Abstract
Remote vehicle operator must quickly decide on the motion and path. Thus, rapid and intuitive feedback of the real environment is vital for effective control. This paper presents a real-time traversable ground surface segmentation and intuitive representation system for remote operation of mobile robot. Firstly, a terrain model using voxel-based flag map is proposed for incrementally registering large-scale point clouds in real time. Subsequently, a ground segmentation method with Gibbs-Markov random field (Gibbs-MRF) model is applied to detect ground data in the reconstructed terrain. Finally, we generate a texture mesh for ground surface representation by mapping the triangles in the terrain mesh onto the captured video images. To speed up the computation, we program a graphics processing unit (GPU) to implement the proposed system for large-scale datasets in parallel. Our proposed methods were tested in an outdoor environment. The results show that ground data is segmented effectively and the ground surface is represented intuitively.
1. Introduction
Mobile robots must be able to navigate and interact with unknown environments, without collisions or encountering other dangers, by determining traversable terrain regions, reconstructing terrain models, and employing other technologies. The technologies of dynamic terrain reconstruction and modeling with multiple sensors have been researched to provide mobile robots with the ability to conduct free space detection and support navigation without collision [1].
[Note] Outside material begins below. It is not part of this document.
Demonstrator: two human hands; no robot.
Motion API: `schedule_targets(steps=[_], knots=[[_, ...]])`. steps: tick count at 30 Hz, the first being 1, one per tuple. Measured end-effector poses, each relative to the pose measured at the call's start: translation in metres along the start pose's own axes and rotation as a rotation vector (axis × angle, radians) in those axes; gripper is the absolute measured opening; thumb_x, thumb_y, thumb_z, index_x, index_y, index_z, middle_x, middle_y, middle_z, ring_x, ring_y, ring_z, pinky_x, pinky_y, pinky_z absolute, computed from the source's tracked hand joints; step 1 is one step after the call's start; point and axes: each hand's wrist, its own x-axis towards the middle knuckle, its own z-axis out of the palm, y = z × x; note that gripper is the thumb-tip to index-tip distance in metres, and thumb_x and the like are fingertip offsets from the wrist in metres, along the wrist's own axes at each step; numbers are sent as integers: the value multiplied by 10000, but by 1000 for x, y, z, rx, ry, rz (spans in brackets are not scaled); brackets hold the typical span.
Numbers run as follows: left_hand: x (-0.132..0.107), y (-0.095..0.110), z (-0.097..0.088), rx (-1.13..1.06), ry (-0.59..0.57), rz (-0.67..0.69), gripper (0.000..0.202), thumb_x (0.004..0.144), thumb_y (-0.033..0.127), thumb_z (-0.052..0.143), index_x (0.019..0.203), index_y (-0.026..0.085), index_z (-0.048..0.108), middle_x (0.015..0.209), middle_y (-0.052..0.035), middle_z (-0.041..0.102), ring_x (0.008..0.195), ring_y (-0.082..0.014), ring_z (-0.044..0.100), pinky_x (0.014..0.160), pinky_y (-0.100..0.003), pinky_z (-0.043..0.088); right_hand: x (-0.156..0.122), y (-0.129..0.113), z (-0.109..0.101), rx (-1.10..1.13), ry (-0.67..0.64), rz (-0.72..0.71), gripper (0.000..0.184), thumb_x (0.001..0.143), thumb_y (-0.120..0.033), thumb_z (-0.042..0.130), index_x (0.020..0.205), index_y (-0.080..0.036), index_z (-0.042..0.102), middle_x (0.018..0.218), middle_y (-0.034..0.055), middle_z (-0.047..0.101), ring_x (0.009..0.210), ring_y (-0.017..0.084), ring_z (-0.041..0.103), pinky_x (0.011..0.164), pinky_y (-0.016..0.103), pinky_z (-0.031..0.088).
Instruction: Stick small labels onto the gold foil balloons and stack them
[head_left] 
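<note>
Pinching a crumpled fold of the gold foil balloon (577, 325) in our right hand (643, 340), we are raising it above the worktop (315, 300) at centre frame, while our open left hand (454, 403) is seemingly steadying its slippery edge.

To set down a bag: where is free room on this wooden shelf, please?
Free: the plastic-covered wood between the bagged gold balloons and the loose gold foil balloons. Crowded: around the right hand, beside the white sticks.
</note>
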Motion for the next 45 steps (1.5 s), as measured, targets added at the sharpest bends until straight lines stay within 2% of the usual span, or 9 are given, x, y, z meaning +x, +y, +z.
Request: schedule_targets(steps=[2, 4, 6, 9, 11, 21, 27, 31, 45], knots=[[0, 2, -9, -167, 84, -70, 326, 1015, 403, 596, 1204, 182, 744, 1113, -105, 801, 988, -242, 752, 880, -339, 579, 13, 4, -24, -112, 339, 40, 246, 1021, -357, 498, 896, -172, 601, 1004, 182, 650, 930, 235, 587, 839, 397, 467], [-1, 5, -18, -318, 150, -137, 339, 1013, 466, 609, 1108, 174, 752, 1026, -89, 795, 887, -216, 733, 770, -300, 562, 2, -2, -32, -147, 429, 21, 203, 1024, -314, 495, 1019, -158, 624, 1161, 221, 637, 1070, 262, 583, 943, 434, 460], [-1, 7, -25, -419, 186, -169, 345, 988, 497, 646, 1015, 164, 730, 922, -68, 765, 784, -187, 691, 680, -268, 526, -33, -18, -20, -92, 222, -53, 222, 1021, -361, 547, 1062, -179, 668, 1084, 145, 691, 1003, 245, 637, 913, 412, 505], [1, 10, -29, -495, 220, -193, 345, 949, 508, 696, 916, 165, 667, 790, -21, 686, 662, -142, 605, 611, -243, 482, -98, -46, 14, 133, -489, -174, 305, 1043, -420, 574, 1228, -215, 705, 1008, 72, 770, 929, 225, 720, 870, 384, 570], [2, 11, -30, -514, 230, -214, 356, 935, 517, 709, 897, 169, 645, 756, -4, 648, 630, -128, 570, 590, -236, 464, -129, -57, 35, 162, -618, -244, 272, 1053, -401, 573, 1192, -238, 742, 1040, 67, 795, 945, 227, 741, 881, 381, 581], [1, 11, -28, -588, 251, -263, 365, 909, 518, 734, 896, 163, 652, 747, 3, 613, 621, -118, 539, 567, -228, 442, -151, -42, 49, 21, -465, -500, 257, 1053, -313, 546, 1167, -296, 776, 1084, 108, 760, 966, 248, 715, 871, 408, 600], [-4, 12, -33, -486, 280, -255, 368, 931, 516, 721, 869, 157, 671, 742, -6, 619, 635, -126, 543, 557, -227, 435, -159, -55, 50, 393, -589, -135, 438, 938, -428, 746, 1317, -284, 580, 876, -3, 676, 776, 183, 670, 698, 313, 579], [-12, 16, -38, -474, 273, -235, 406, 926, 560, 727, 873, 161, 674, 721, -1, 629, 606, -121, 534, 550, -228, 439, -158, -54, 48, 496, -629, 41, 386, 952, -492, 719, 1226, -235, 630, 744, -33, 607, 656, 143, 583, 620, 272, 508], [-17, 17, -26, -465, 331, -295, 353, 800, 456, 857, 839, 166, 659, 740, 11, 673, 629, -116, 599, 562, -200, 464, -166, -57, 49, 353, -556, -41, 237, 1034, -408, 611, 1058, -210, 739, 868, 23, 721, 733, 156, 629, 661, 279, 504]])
Datasets received by multiple sensors are integrated to produce accurate and reliable terrain information, such as 3D point cloud, video image, GPS data, and rotation state [2, 3]. It is necessary to integrate instantaneously received datasets into terrain model, such as voxel map and textured mesh. The conventional terrain modeling methods are difficult to process large-scale datasets, which are so large that they exceed the memory capacity of mobile robots. Meanwhile, the huge computational cost of the large-scale datasets processing causes a low speed of terrain modeling and visualization.
In remote operation applications, ground segmentation is necessary in the assessment of traversable regions. To accomplish this objective, we apply a ground segmentation method using the Gibbs-Markov random field (MRF) method. To create a photorealistic visualization for traversable ground surface, textured terrain models are represented using sensed datasets from each frame. By mapping captured video images on the 3D ground surface mesh, the visualization system provides intuitive imagery of a 3D geometric model for easy terrain perception. Conventionally, the captured images are registered into the terrain model frame by frame. However, when mobile robots navigate a large-scale environment, the sensed images are registered incrementally. The amount of data becomes so large that it exceeds the robots’ memory capacity.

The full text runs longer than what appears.